**Work instructions:** Please reproduce verbatim the lines below, from the first through the one with "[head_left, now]".

(Data extracted from a collection)
..........

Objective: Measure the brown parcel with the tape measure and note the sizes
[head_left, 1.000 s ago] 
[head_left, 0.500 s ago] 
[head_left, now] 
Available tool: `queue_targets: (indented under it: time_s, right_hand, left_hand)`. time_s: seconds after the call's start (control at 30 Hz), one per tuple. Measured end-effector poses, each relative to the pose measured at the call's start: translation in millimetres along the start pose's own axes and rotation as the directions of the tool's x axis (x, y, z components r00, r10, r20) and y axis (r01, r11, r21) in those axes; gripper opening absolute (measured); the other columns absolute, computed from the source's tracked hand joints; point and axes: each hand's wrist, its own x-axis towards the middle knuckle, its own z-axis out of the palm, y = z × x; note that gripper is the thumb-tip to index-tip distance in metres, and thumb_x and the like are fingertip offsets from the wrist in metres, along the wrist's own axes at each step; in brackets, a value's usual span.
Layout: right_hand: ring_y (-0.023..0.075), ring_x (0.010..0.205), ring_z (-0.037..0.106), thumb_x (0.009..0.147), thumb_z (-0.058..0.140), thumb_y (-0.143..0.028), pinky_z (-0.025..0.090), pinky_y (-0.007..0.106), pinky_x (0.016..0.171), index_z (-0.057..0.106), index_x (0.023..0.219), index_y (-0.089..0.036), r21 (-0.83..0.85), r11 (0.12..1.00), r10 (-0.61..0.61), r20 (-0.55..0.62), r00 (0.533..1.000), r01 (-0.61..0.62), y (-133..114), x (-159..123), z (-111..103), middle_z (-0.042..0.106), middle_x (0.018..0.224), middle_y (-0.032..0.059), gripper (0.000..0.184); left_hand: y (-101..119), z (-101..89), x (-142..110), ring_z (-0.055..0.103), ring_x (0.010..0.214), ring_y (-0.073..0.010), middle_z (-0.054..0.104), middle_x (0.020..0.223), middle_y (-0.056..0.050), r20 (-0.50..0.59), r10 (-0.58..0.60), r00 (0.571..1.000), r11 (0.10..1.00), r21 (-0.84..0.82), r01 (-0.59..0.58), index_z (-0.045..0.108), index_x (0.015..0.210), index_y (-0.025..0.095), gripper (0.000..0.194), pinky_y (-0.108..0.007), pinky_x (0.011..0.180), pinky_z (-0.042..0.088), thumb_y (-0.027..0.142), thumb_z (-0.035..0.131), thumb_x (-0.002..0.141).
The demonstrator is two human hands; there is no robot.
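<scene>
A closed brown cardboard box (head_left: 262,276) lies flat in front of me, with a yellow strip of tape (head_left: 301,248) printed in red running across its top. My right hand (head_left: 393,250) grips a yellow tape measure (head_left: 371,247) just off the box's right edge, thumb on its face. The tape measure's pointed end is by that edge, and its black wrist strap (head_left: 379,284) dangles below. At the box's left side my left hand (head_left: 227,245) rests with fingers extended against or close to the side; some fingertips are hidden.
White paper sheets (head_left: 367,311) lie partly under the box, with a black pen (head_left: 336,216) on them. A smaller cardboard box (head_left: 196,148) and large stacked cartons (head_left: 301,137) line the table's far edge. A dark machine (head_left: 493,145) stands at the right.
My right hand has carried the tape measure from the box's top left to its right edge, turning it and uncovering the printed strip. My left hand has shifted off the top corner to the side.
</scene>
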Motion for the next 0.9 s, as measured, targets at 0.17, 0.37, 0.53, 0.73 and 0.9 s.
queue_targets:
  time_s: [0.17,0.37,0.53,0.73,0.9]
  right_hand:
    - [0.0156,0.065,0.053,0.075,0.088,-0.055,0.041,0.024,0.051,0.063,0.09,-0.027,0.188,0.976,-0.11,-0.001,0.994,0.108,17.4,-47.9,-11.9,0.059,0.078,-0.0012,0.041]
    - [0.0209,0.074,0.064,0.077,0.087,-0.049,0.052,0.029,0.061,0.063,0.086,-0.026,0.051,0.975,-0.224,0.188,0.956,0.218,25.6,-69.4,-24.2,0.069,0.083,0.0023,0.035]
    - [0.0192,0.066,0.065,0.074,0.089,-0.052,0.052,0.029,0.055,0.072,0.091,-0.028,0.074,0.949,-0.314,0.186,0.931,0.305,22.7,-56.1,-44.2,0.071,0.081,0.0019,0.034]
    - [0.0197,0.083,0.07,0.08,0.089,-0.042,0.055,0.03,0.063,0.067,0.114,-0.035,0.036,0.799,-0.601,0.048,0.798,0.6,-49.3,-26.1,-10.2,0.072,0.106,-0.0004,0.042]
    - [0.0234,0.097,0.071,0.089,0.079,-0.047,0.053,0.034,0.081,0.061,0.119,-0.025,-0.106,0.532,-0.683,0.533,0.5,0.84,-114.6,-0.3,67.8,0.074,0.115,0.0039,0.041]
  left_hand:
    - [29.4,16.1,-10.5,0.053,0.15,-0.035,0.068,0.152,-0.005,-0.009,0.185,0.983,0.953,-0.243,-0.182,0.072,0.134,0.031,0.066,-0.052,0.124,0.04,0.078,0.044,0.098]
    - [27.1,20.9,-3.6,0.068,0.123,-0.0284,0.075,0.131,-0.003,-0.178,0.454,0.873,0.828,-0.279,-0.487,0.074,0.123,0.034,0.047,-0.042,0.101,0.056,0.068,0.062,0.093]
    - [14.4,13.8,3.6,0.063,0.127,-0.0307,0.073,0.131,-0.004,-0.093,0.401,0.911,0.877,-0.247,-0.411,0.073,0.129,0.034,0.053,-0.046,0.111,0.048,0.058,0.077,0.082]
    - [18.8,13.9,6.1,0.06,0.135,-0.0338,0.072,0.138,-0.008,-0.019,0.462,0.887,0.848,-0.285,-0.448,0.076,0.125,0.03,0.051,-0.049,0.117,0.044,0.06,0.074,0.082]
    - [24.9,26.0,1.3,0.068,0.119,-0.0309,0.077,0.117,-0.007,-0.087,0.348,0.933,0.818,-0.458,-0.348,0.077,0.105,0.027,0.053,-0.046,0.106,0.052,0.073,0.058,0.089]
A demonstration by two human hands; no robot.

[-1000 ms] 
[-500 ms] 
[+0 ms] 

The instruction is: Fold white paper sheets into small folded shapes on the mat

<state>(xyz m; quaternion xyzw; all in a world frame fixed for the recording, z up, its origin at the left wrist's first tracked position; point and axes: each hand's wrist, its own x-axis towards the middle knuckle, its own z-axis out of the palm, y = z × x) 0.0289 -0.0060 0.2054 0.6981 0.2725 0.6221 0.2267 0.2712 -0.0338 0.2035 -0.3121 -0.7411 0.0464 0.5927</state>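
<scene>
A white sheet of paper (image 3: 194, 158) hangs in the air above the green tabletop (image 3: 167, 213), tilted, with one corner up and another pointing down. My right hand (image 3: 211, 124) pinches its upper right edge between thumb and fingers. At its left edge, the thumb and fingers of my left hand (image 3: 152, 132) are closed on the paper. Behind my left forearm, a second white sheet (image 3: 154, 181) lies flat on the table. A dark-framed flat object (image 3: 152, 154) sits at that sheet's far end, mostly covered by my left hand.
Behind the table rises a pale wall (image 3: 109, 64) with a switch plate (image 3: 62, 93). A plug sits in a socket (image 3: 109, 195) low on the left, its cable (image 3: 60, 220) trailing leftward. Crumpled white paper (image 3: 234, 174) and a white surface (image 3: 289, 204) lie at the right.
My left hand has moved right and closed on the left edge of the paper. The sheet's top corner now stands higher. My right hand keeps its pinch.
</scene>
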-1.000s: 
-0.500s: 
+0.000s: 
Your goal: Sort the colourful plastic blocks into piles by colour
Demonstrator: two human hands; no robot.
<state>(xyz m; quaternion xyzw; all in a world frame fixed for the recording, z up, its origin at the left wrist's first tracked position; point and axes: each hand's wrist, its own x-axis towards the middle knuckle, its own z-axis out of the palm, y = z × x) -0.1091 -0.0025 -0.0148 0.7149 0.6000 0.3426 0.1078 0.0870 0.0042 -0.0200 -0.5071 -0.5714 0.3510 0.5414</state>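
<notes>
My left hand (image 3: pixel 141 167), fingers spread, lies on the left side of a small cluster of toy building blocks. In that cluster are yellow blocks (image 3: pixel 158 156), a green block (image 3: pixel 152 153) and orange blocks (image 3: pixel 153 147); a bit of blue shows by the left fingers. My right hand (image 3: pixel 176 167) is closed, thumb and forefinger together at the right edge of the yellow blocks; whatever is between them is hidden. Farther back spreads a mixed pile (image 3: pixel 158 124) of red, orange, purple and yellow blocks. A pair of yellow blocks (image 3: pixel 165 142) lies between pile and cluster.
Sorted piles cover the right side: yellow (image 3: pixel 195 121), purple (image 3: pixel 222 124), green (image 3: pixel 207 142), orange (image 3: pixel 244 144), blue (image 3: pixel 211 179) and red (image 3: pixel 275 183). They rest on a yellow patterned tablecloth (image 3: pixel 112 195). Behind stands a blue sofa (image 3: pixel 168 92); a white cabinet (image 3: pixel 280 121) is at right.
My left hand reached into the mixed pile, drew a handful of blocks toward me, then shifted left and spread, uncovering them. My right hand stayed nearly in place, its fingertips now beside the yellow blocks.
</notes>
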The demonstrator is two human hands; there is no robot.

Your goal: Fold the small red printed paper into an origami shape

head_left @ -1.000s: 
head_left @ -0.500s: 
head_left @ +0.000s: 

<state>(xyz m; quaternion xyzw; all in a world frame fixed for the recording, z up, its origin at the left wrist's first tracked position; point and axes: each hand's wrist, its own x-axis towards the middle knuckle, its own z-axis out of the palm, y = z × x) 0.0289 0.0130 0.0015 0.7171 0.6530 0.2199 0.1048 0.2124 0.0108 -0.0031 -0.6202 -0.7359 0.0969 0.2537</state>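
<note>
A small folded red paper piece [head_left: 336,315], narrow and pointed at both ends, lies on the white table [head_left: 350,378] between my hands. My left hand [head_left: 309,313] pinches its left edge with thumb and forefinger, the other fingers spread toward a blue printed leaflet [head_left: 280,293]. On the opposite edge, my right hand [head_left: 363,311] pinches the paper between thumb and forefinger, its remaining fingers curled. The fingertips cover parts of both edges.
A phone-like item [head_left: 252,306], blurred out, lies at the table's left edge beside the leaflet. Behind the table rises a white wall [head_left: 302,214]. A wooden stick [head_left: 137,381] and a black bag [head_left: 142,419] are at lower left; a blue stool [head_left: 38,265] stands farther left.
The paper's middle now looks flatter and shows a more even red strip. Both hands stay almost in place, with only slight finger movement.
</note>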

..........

**Problem solution:**
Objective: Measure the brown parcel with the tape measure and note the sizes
[head_left, 1.000 s ago] 
[head_left, 0.500 s ago] 
[head_left, now] 

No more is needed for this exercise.